Records for this task START

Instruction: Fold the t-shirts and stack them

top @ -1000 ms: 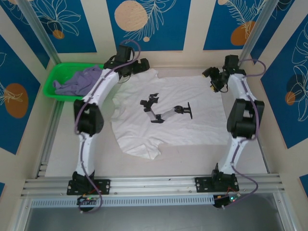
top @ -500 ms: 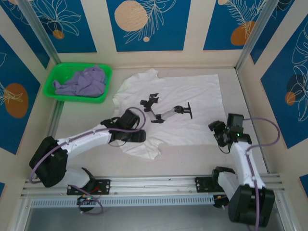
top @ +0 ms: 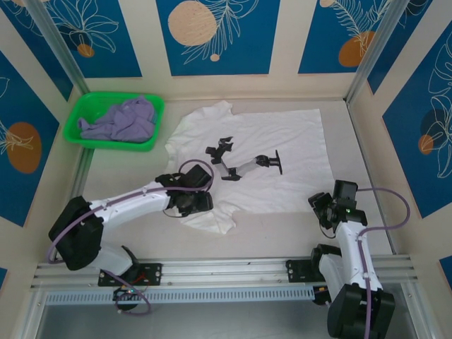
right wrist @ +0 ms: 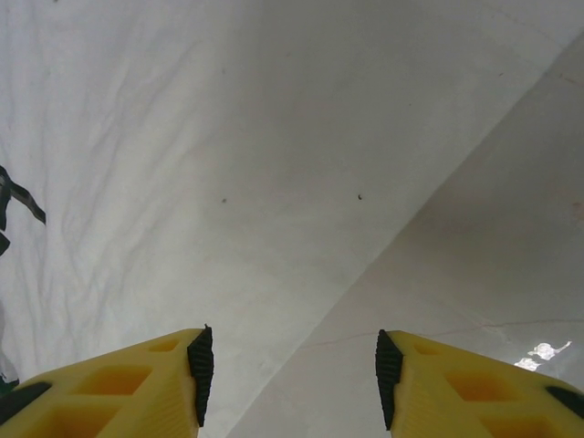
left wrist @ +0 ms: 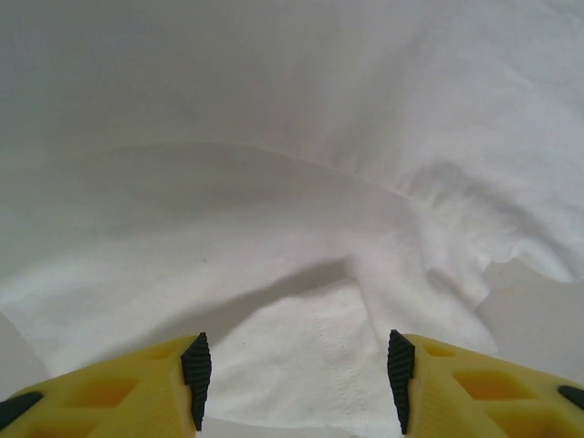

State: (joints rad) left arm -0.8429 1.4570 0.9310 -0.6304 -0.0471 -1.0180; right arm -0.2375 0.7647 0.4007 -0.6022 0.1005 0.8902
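Observation:
The white t-shirt (top: 282, 134) lies spread flat on the table, its black-and-grey chest print (top: 244, 162) facing up. My left gripper (top: 201, 203) hangs low over the shirt's near left sleeve and stands open. In the left wrist view the sleeve's hemmed cloth (left wrist: 310, 365) lies between the yellow fingers (left wrist: 294, 379), ungripped. My right gripper (top: 323, 206) is open at the shirt's near right corner. In the right wrist view the shirt's edge (right wrist: 182, 137) runs diagonally between the open fingers (right wrist: 290, 379). The pale lavender t-shirt (top: 120, 119) lies crumpled in the basket.
The green plastic basket (top: 73, 121) sits at the back left beside the shirt. Bare table (right wrist: 493, 274) lies to the right of the shirt and along its near edge (top: 275, 229). Aluminium posts and patterned walls close in the sides.
Both arms have drawn back from the shirt's far edge to its near edge. In the last half second the left gripper settled over the sleeve and the right shifted slightly nearer.

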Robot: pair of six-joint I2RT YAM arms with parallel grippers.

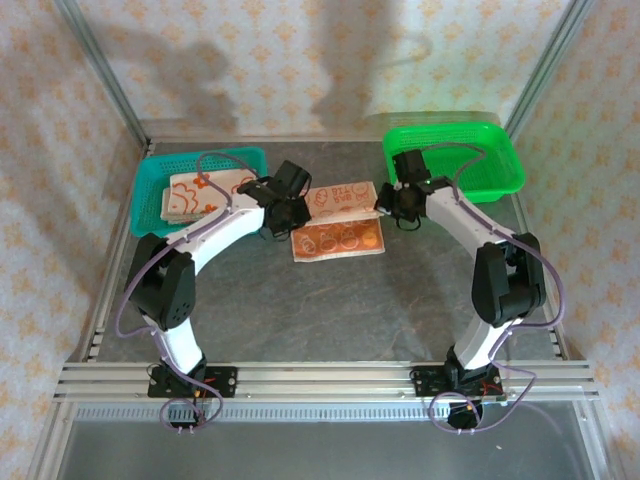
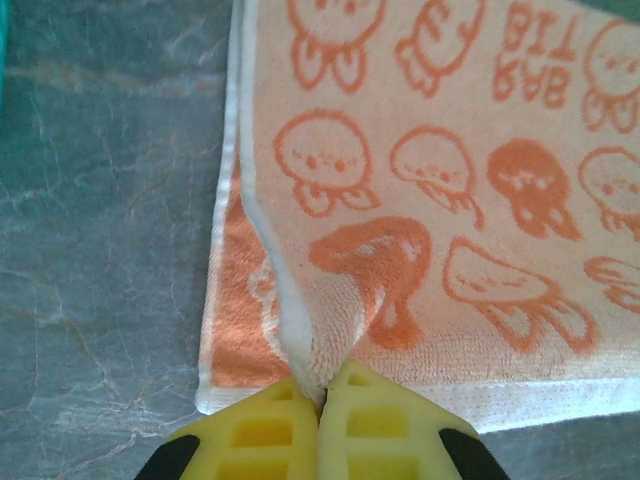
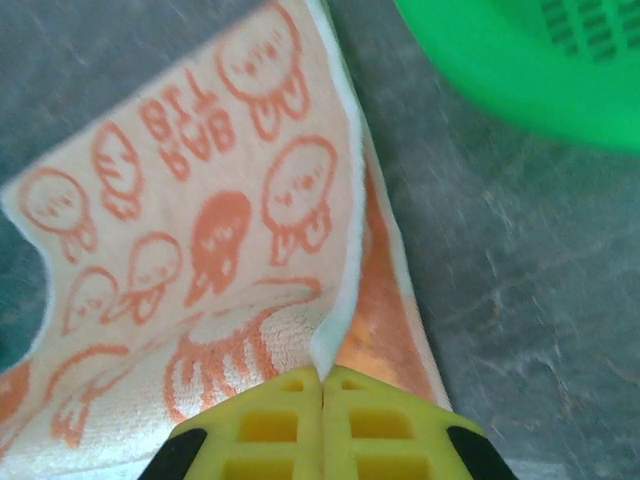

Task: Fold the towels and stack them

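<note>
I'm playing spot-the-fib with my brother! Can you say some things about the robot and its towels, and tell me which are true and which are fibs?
1. Both the left gripper and the right gripper are pinching the towel on the table. True.
2. The green basket is stuffed with towels. False: what shows of its inside is bare.
3. Folded towels lie in the teal basket. True.
4. The pinched towel is blue with stars. False: it is orange on one side and cream with orange cartoon prints on the other.
</note>
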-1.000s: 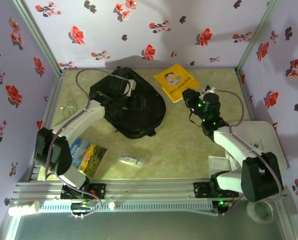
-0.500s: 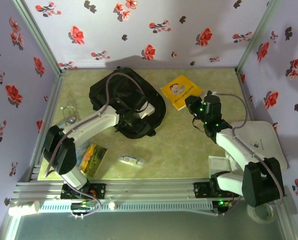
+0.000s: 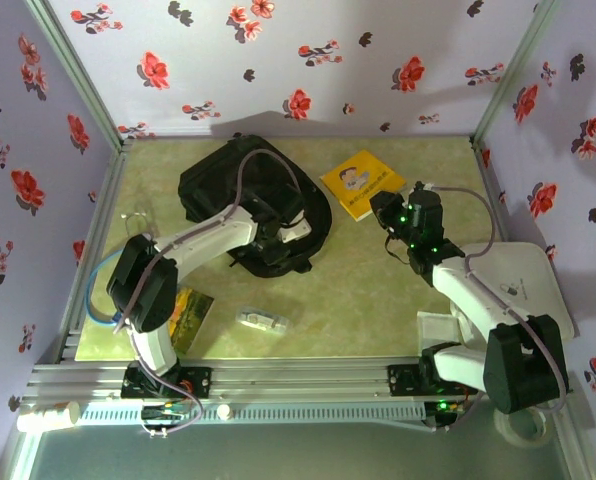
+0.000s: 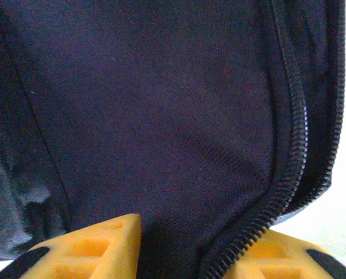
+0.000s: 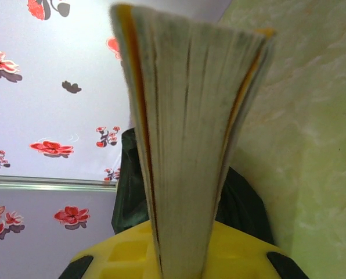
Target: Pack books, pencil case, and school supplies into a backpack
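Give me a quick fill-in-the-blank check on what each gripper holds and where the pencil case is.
The right gripper is shut on the ___ book.
The left gripper pinches the black fabric of the ___.
The pencil case lies loose on the ___, in neither gripper.
Missing words: yellow; backpack; table.

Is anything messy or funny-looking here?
A little. The yellow book is pinched by one edge in the right gripper, so its pages fan apart. The blue book lies crooked, partly hidden by the left arm.
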Controlling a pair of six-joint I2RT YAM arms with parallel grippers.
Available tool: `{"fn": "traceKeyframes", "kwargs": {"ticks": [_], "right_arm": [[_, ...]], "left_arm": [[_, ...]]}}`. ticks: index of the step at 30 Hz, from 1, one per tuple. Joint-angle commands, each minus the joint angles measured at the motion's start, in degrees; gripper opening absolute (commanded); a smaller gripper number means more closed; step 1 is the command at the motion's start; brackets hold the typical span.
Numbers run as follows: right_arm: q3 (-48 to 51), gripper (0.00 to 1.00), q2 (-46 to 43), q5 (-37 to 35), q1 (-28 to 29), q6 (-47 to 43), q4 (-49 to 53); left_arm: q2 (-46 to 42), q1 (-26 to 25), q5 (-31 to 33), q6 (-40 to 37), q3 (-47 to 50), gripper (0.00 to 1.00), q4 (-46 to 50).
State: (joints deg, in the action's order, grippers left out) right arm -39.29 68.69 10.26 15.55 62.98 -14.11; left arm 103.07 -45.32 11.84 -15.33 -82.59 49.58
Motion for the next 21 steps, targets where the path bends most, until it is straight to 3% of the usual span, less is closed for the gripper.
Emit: {"fn": "traceKeyframes", "kwargs": {"ticks": [1,8,13,16,18,21], "right_arm": [[-0.26,0.00,-0.89,0.24,-0.60,-1.03,-3.93],[-0.09,0.00,-2.39,0.19,-0.79,-1.72,-2.49],[-0.18,0.00,-7.00,-1.32,-1.21,-4.11,2.74],[-0.80,0.00,-9.98,-0.25,-1.44,-4.23,7.85],[-1.58,0.00,-12.69,1.36,-1.41,-2.81,12.25],[-1.75,0.00,-16.21,4.01,-1.49,-0.27,16.47]], "left_arm": [[-1.93,1.46,0.24,-1.16,-2.87,0.31,1.26],[-5.21,4.29,0.02,2.75,-3.28,0.14,-1.35],[-10.43,6.58,0.38,7.62,-2.78,0.08,-7.14],[-14.39,7.25,2.25,10.58,-0.33,0.06,-14.02],[-17.45,7.13,6.84,13.85,3.54,0.06,-22.57],[-20.23,6.89,7.20,14.84,8.05,0.07,-32.91]]}}
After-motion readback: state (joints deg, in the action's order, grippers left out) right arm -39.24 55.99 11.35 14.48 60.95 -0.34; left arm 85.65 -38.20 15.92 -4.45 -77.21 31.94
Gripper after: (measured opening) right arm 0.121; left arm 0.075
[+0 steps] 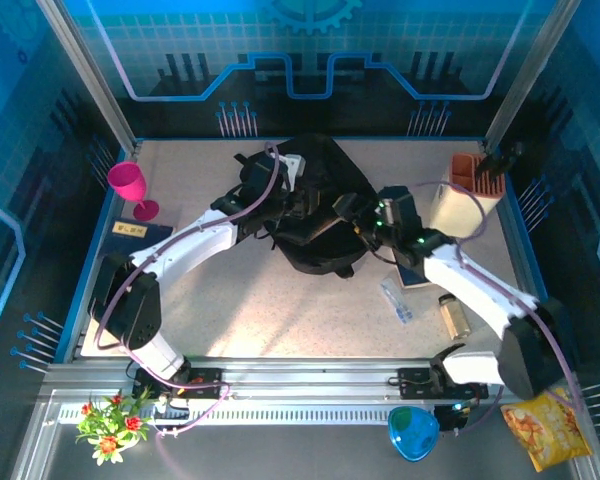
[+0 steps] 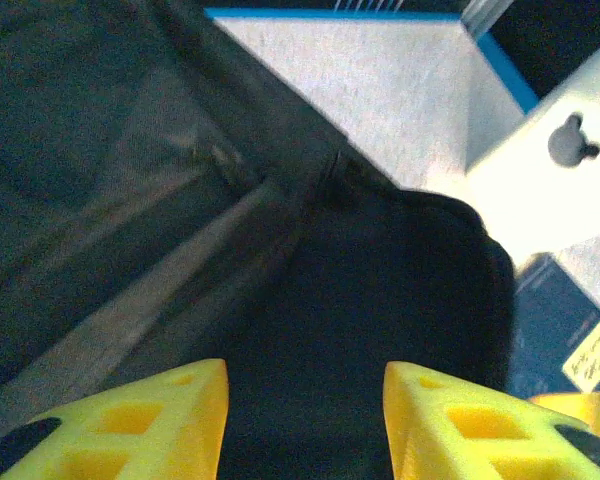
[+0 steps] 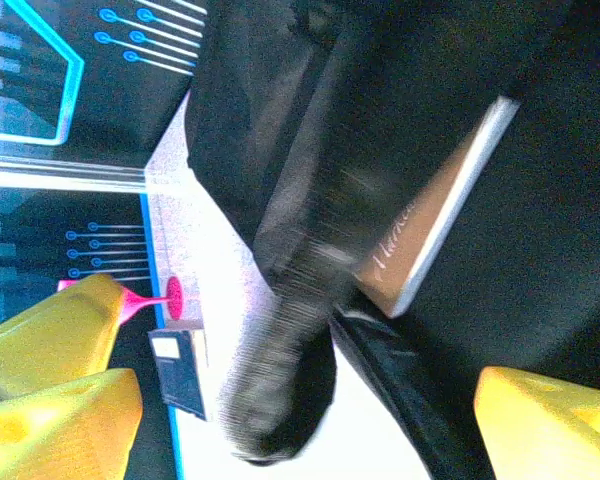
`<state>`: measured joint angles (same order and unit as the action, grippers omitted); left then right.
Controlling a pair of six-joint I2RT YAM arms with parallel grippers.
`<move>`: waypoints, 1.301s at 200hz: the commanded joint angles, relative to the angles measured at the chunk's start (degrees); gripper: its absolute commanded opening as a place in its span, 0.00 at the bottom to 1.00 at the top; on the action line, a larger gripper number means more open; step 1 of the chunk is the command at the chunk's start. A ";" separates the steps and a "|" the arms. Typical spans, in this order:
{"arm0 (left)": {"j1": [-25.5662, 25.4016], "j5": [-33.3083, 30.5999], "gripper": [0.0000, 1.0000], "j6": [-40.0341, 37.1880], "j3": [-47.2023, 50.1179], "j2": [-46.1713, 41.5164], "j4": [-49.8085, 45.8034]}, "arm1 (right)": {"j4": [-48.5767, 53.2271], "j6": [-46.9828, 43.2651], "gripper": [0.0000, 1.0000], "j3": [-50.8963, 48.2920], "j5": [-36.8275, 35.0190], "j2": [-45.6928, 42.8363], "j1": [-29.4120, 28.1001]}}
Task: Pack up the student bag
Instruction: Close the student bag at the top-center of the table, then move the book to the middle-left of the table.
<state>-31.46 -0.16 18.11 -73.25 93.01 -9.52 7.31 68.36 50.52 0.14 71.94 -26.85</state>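
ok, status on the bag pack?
Left gripper open, right gripper open, both at student bag. Brown book against its fabric. Blurred black strap ahead of right gripper.

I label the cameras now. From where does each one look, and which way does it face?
Top external: above and behind the bases, looking down on the table; left arm and right arm show.
Left wrist: close on the student bag; left hand below.
Right wrist: on the bag and a brown book; right hand open.
All share the bag.

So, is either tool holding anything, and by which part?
Nothing appears held. The right tool stands wide open, a strap of the student bag loose in its gap; the left tool is open above the bag's fabric.
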 commanded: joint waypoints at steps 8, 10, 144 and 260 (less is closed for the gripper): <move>2.17 -0.01 0.66 4.06 2.86 -4.93 -9.09 | 14.14 -11.37 0.95 -1.53 -10.46 -6.83 1.04; 2.45 -0.41 0.67 4.35 3.32 -5.16 -9.33 | 14.62 -11.88 0.95 -1.21 -10.79 -7.10 1.02; 35.67 -22.56 0.99 16.64 18.41 -4.66 -11.39 | 10.88 -25.91 1.00 11.29 -5.95 5.44 -2.98; 42.72 -14.67 0.99 19.32 11.00 7.82 -15.88 | 9.04 -24.01 1.00 9.41 -3.26 4.22 -3.21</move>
<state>9.80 -18.59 34.74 -59.59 98.17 -21.54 17.37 43.90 59.81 -3.84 77.28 -29.58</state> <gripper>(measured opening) 0.991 0.997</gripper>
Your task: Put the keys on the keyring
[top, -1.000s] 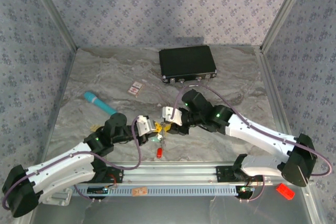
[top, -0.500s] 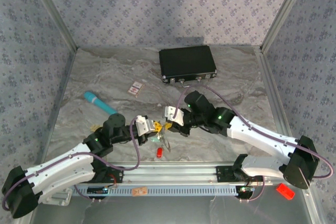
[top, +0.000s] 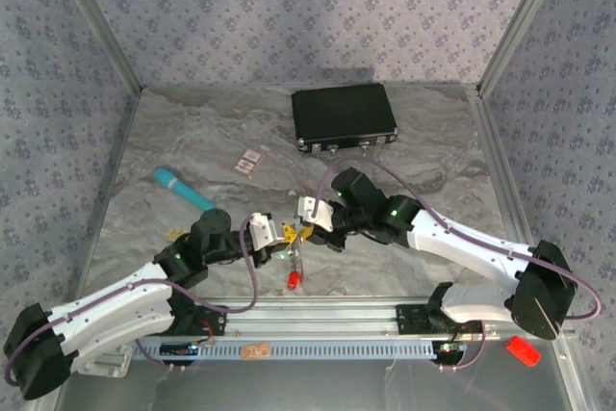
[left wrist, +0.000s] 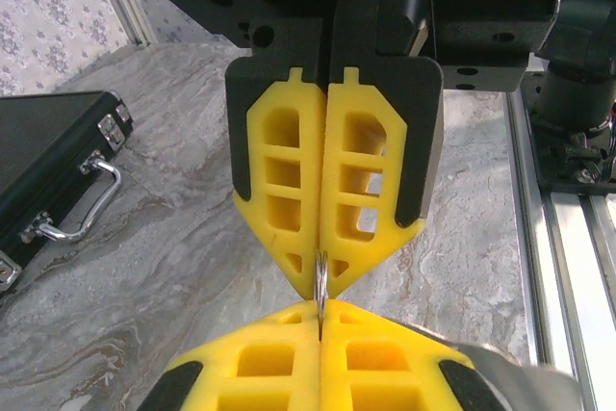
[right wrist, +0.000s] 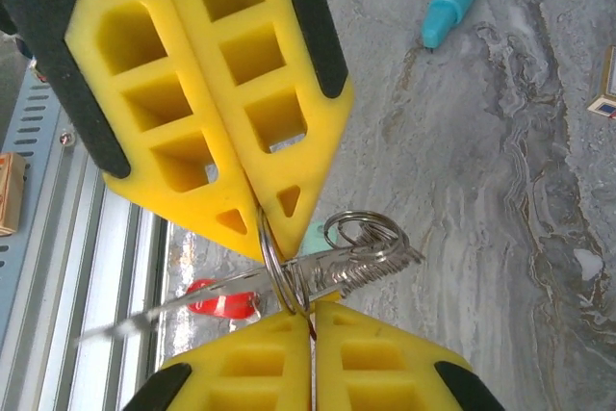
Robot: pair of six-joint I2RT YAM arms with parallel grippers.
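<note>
The left tool (top: 285, 238) and right tool (top: 310, 228) meet tip to tip, both clamped tight on the keyring (right wrist: 275, 267) above the worktop (top: 192, 132). Its red tag (top: 292, 280) dangles at 6 o'clock. Metal blades (right wrist: 361, 259) hang on the wire; I cannot tell whether they are threaded keys. A small yellow piece, likely a key (top: 174, 235), lies out at 9 o'clock, so threading looks unfinished.

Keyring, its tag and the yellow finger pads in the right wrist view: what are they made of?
The keyring looks like thin polished steel wire: silvery with bright glints. Its tag looks like glossy red plastic, though blurred. The finger pads look like matte yellow moulded plastic or rubber with cut-out cells; I cannot tell which.
</note>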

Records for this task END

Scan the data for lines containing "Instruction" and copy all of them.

**Exercise response**
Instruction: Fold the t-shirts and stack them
Instruction: Close the student bag at the top-center of the table, then move the book to the middle-left of the table.

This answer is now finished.